FDA Accepts Otsuka’s Centanafadine NDA for Priority Review in ADHD

The U.S. Food and Drug Administration (FDA) has accepted and granted priority review to a New Drug Application (NDA) from Otsuka Pharmaceutical for centanafadine, an investigational once-daily extended-release treatment for attention-deficit hyperactivity disorder (ADHD) in children, adolescents, and adults. The application is supported by positive data from four pivotal Phase 3 clinical trials demonstrating statistically significant improvements in core ADHD symptoms versus placebo. The Prescription Drug User Fee Act (PDUFA) target action date is set for 24 July 2026.

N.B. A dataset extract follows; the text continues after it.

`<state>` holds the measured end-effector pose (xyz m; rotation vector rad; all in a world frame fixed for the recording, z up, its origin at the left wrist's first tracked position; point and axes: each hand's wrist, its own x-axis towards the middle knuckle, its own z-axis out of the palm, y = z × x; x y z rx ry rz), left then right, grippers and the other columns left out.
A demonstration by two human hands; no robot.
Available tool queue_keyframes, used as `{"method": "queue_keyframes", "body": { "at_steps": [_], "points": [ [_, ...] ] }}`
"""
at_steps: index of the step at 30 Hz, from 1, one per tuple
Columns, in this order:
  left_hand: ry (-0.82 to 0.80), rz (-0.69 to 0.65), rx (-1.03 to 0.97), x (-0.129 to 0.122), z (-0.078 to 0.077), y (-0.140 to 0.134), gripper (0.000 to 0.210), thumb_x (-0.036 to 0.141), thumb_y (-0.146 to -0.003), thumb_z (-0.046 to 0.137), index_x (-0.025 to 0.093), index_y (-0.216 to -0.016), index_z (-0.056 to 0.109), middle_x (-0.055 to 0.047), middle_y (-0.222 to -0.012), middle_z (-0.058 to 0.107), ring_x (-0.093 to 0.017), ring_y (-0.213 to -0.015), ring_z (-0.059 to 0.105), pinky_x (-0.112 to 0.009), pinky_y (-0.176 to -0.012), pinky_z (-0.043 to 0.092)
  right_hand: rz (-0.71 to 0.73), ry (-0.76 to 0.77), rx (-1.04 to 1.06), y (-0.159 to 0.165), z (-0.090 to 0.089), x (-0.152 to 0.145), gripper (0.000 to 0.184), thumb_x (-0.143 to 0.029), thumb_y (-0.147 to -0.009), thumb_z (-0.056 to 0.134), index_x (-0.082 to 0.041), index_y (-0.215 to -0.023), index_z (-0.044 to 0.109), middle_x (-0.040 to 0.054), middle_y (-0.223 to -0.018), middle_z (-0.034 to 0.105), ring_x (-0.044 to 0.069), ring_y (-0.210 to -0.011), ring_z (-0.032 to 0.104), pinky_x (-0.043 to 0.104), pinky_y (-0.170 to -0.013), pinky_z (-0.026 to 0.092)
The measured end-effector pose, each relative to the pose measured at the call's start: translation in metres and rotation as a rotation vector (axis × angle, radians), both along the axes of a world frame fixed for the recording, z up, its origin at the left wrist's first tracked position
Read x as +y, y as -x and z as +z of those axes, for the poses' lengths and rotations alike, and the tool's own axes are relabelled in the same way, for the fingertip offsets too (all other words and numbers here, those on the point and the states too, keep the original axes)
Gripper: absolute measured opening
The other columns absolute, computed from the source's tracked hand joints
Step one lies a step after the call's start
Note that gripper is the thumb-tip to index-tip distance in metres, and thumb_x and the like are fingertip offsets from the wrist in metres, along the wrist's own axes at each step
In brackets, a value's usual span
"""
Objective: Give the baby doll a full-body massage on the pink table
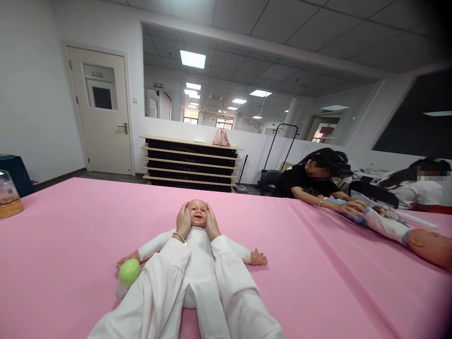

New Mechanism Could Expand ADHD Treatment Options

Centanafadine is a first-in-class norepinephrine, dopamine, and serotonin reuptake inhibitor (NDSRI), a novel mechanism that differentiates it from currently available ADHD therapies. Across its Phase 3 program, the compound showed meaningful symptom reduction on standard rating scales in both pediatric and adult populations and was generally well tolerated, with common adverse events including decreased appetite, nausea, headache, and somnolence in younger patients.

Regulatory and Market Implications

Priority review status underscores the FDA’s recognition of centanafadine’s potential to address unmet needs in ADHD management, particularly given the chronic nature of the disorder and limitations of existing treatments. If approved, centanafadine could provide clinicians and patients with a novel non-stimulant option spanning age groups. The upcoming PDUFA date will be an important regulatory milestone to watch in the ADHD therapeutic landscape.